Il resta devant une telenovela, hypnotisé par l’histoire et le jeu d’acteur exagéré. Il se vida la tête toute la journée de cette façon, apathique, incapable de bouger. Mentalement épuisé, il s’endormit en fin d’après-midi alors que le quartier commençait à peine à s’animer.
À ce moment-là, il se souvint de sa rencontre avec Nathan et Kaleb.

C’était lors de sa première année au collège. Vivant dans un orphelinat, il était sujet aux moqueries et au harcèlement de la part de ses camarades. Il s’était renfermé au point de devenir quasiment invisible, même aux yeux de ceux qui le martyrisaient.

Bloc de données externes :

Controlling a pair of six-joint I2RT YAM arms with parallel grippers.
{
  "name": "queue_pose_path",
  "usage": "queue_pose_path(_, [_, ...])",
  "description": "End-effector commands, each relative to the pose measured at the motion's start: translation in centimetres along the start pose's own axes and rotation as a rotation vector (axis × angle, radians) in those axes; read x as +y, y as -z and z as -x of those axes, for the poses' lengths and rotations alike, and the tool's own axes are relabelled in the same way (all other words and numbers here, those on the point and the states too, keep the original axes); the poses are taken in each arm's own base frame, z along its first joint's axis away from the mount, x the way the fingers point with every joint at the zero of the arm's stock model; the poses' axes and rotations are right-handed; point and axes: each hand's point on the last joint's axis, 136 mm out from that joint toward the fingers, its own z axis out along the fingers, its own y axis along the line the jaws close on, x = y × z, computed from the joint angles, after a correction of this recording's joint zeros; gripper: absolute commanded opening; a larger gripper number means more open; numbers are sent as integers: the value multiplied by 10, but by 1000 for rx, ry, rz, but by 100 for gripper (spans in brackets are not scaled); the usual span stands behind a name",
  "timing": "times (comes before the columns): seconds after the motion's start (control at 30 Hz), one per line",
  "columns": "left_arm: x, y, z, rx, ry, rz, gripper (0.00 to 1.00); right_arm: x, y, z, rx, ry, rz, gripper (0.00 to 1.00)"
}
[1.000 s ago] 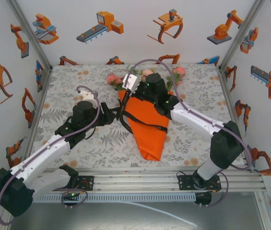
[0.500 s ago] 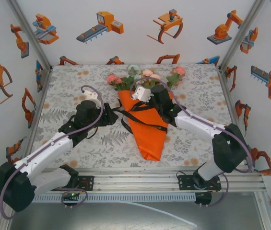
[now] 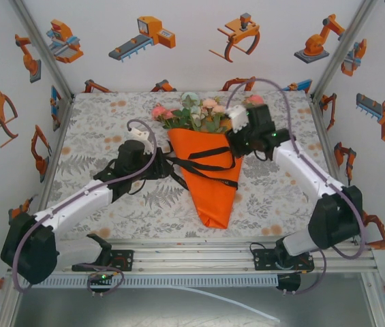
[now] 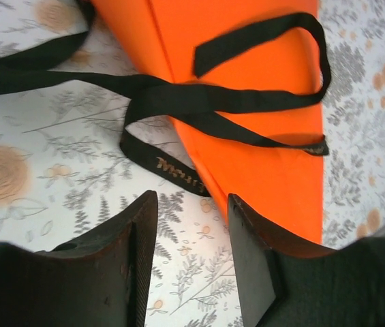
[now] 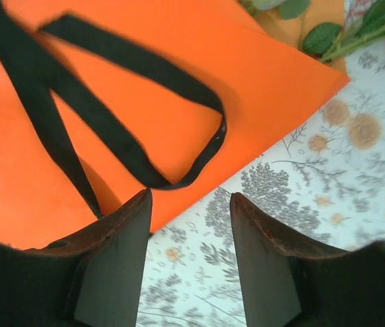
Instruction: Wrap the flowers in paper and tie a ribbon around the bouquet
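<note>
Right arm has swung off the bouquet (image 3: pixel 211 184) since a second ago and now sits out at its 2 o'clock, while the left arm has slid in closer from 9 o'clock. With the right arm gone, the flowers (image 3: pixel 199 114) and the wide end of the cone are uncovered.

In the top view the bouquet lies in the middle of the desk (image 3: pixel 103 122), with the flower heads at 12 o'clock and the folded tip at 6 o'clock. The ribbon (image 4: pixel 199 102) crosses the upper half of the cone in two slack bands. More of it trails off the cone's 9 o'clock edge onto the desk.

The left pincer (image 4: pixel 191 238) is spread, with nothing between its jaws. Through its camera it hangs over bare desk just beside the cone's edge. A lettered stretch of ribbon lies on the desk just ahead of it, apart from both fingers. Beyond that the strands cross, and a loose loop rests on the paper (image 5: pixel 274 75).

The right pincer (image 5: pixel 189 238) is also spread and holds nothing. Through its camera the left finger lies over the paper's edge and the right finger over the desk. A ribbon loop lies flat on the paper ahead, and green leaves (image 5: pixel 321 37) show at 1 o'clock.
</note>
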Motion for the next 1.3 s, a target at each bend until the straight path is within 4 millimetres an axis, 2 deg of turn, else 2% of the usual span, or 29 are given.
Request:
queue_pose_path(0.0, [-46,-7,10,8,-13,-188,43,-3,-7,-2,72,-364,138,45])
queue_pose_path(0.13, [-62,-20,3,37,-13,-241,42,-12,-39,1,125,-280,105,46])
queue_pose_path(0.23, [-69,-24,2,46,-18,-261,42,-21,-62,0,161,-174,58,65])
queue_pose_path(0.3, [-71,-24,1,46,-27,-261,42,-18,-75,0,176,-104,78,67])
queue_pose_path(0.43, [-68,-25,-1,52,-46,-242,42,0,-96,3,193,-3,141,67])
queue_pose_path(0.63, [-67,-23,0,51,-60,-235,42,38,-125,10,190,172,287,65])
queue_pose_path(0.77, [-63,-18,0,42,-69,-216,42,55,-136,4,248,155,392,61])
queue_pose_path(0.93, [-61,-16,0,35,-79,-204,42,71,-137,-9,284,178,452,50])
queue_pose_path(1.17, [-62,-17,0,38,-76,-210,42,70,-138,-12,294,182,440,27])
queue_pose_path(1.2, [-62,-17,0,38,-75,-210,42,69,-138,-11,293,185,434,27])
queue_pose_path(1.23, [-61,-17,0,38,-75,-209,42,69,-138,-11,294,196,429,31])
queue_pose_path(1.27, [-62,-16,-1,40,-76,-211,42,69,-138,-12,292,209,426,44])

Il rasait les murs, sautait le repas du midi pour éviter la cantine et faisait tout pour ne pas se démarquer.

Mais un jour, il tomba sur un petit groupe de garçons alors qu’il rentrait « chez lui ». Les coups, les insultes et les humiliations fusèrent tandis qu’il était incapable de se défendre. Recroquevillé au sol, les yeux fermés, il se mit à pleurer, se demandant quand son calvaire prendrait fin. Il se voyait déjà mort, se demandant comment Ethan réagirait en apprenant la nouvelle.

C’est alors que Nathan et Kaleb, qui passaient par là, décidèrent d’intervenir et vinrent le défendre. Depuis ce jour, les trois garçons devinrent inséparables.

Réo racontait chaque journée à Ethan, qui faisait mine d’être heureux pour lui. Mais au fond, il était jaloux. Très jaloux. Il voulait Réo pour lui seul.

Encore aujourd’hui, cette jalousie n’avait jamais cessé de le ronger.